I didn’t say it exactly like that, but I did politely tell her that I didn’t believe this vulnerability was worth our time or resources to investigate and attempt to mitigate, and here’s why.

Many Air-gapped vulnerabilities are primarily theoretical, and Casper is no different. This speculative vulnerability was tested in a research lab under ideal circumstances. But ultimately, why did I tell my boss we won’t do anything about it?

Because it’s a perfect example of Lesson 6 from my retrospective post a year and a half ago. The things you’re worried about before Blackhat are the things you should be worried about after Blackhat. Now I understand this wasn’t a Blackhat speaker event, but the statement applies all the same.

According to the article, the vulnerability can exfiltrate data at 20 bits per second to a listener within 1.5 meters. Now let’s look at that for a second. A one-page word document is roughly (based on my anecdotal experience) around 100Kbs. At 20 bits per second, it would take 16 hours to exfiltrate a single-word document.

Taking this further, an adversary must keep a listening device within 4.5 feet of your computer for 16 hours.
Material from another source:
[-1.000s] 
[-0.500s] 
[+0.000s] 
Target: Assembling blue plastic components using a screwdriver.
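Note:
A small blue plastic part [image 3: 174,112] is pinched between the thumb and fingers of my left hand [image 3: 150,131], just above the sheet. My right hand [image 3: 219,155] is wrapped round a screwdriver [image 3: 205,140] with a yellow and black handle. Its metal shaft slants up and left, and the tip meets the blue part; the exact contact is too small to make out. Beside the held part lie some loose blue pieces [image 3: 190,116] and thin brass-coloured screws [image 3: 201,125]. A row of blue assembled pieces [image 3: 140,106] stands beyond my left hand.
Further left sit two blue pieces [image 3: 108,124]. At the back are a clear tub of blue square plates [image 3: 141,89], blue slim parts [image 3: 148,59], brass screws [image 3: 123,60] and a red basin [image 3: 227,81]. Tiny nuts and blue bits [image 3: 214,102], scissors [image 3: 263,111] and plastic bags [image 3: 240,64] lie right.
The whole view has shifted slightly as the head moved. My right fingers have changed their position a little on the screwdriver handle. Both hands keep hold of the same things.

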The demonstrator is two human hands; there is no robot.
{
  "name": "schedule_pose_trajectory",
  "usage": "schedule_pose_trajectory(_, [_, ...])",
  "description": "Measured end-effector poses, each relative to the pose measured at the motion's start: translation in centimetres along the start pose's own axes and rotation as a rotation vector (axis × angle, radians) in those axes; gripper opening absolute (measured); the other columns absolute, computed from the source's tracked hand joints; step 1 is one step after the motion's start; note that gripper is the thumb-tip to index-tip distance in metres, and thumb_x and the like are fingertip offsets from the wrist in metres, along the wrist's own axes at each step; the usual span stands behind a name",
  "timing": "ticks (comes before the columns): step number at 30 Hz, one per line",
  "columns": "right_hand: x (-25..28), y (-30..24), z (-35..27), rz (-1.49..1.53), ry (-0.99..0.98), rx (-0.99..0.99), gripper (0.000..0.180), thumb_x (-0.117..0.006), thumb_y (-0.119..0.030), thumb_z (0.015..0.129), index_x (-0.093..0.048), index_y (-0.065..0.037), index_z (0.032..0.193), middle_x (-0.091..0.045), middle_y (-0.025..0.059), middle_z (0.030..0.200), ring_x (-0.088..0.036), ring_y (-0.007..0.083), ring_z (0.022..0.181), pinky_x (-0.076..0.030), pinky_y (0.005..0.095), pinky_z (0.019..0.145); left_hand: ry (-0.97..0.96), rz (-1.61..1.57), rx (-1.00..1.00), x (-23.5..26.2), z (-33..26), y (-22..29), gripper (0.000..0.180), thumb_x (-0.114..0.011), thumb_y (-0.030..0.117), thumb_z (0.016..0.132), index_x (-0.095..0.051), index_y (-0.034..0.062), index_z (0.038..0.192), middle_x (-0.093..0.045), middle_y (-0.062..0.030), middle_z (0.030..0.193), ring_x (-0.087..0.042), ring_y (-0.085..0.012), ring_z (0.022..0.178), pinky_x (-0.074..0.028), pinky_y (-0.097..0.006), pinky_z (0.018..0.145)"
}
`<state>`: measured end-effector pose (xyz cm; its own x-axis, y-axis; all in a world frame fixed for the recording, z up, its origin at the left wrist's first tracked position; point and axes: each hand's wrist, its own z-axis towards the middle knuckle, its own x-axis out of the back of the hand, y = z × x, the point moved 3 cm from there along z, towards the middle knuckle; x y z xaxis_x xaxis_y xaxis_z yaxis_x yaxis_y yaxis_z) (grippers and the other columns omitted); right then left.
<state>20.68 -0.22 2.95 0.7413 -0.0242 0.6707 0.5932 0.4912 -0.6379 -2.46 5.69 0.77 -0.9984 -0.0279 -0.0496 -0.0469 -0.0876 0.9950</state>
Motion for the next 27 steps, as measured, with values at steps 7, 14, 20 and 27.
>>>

This also means you’d need to keep the listening device powered for 16 hours and have a method for retrieving it. An adversary would need a listening device that is small enough to sneak into a location with an air-gapped network facility and large enough to continuously record for 16 hours straight.

Additionally, the attacker has to have a way to get the recording off the device. This means they either need to remove the device or provide it a way to communicate through something like 5G. Air-gapped network facilities sometimes have cellular monitoring devices scattered around, so a 5G connected recording device would likely alert on it.
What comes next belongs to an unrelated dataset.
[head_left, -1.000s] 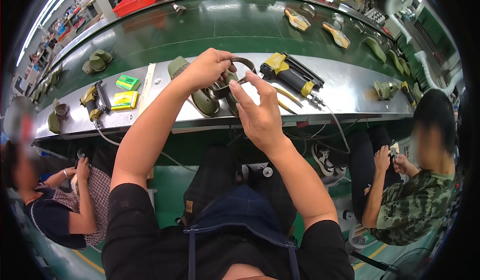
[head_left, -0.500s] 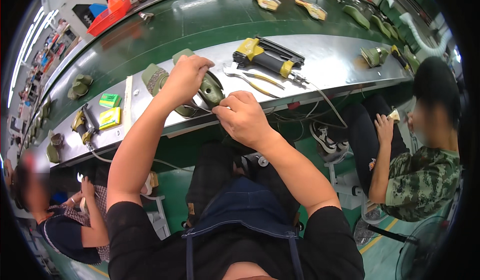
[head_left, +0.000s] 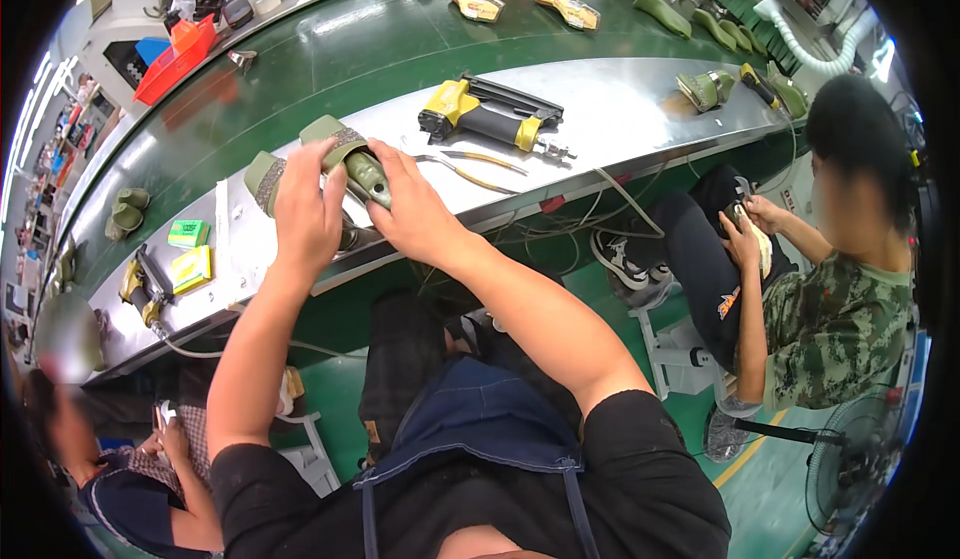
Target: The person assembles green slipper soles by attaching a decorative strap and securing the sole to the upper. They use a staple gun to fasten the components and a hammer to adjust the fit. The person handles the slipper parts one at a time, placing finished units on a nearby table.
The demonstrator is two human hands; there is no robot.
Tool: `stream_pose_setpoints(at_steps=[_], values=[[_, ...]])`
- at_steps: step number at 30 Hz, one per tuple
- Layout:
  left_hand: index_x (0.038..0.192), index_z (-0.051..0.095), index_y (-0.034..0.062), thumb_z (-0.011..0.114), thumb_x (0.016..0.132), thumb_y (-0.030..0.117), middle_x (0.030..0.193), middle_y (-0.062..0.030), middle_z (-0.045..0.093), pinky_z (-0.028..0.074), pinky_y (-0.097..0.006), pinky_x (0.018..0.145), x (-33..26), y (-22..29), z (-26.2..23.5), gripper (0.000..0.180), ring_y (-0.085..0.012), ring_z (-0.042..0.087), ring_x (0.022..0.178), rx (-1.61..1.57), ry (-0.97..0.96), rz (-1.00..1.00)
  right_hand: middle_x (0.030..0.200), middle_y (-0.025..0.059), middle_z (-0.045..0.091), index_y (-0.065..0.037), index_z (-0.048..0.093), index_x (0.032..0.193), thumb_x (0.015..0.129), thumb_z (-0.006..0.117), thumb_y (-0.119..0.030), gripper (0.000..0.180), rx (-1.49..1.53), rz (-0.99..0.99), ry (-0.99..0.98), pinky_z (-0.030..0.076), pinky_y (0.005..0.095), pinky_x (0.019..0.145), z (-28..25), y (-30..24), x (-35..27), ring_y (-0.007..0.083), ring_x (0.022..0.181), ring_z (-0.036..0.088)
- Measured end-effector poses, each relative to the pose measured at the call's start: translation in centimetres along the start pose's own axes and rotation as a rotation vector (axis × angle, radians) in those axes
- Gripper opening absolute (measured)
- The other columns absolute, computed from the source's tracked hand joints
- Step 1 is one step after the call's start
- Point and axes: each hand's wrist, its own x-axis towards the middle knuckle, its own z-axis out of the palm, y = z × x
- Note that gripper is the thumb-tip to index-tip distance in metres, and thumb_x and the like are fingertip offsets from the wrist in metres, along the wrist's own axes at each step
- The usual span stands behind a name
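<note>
Both my hands are on a green shoe last (head_left: 367, 173) with a glittery green strap (head_left: 344, 143) across it, over the near edge of the metal bench. My left hand (head_left: 306, 204) wraps its left side, thumb against the last. My right hand (head_left: 410, 209) grips the other side, fingers over the top and thumb near the holed end. Just left of it lies a second green strapped shoe piece (head_left: 262, 181), partly hidden by my left hand. Pliers (head_left: 480, 169) with yellowish handles lie to the right, below a yellow and black air nail gun (head_left: 490, 115).
Left on the bench are a green box (head_left: 188, 233), a yellow box (head_left: 192, 269) and another nail gun (head_left: 142, 289) with a hose. Green shoe lasts (head_left: 660, 16) and brushes (head_left: 475, 4) lie on the green belt (head_left: 330, 44). Co-workers sit on both sides.
My right hand has gone from pinching the last's near end to gripping its side. My left hand has slid down from the top to the left side. The view has shifted.
</note>
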Motion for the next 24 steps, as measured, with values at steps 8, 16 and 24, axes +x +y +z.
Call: stream_pose_setpoints(at_steps=[8,16,24], values=[[0.131,0.058,0.0071,0.083,0.077,0.016,0.099,-0.0091,0.059,0.037,-0.054,0.108,-4.4,-3.1,-1.8,0.06,-0.0327,0.058,0.102,0.175,-0.011,0.289,0.146,0.0318,0.051,0.002,0.038,0.155,0.089,0.066,-0.007,0.073,0.02,0.068,-0.078,0.043,0.0477,0.114,-0.7,-0.6,1.0,0.0489,0.134,0.052],[0.142,0.054,0.0025,0.072,0.084,0.002,0.13,-0.0199,0.058,0.04,-0.051,0.111,-3.5,-2.0,-3.9,0.061,-0.0419,0.055,0.123,0.194,-0.038,0.155,0.149,0.0318,0.05,0.003,0.033,0.159,0.088,0.07,-0.012,0.082,-0.043,0.061,-0.091,0.042,0.0452,0.117,0.1,-0.3,0.1,0.0463,0.139,0.051],[0.145,0.046,-0.0041,0.07,0.087,0.006,0.143,-0.0238,0.053,0.039,-0.048,0.118,-0.5,1.2,0.8,0.063,-0.0417,0.048,0.139,0.184,-0.223,0.193,0.149,0.0287,0.055,-0.01,0.027,0.166,0.09,0.073,-0.016,0.089,-0.008,0.143,-0.119,0.048,0.0405,0.11,-0.6,1.9,-0.2,0.0383,0.134,0.06]])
That was 16 hours for a 100Kb word document. I also looked at the personnel roster for my team, and it came in at 3881Kbs. Doing some fuzzy math for a second means it would take an adversary 13.37 Days to exfiltrate that file.

Two files, 14 days, no breaks, complete silence

The paper does not mention if the attack is interruptable or how much ambient noise was in the environment. If the battery dies on the recording device, does it kill the attack? Do they have to restart it? If there’s also no discussion about noise pollution. Since the attack relied on a smartphone speaker, it’s vulnerable to noise pollution. If there’s too much ambient noise, how much of the frequency gets drowned out in background noise?

Based on having to learn Morse Code, my guess is that the attack cannot be interrupted. It’s nearly impossible for someone to step into the middle of a Morse transmission and understand where they are. You could make some guesses on what the word being spelled is, but that doesn’t work when you’re encoding data and then trying to transmit it.

Second, suppose an adversary can get an audio recording device into your environment. In that case, they’re better off just using it to listen to conversations than trying to extract whatever documents the user has open. This attack could get two files in 14 days with zero breaks in recording and complete silence.

I’ve talked about it before, and I will repeat it here: The things you were concerned about before Blackhat are probably the things you should be concerned about after Blackhat.

These new flashy vulnerabilities are exciting and can be neat to read about. Still, they’re rarely something an adversary can feasibly use, and if the adversary can use them, then there are also likely better ways to achieve the same objective in the first place.

Is this a vulnerability? Yes, it technically is.

Is it something we need to worry about? Probably not.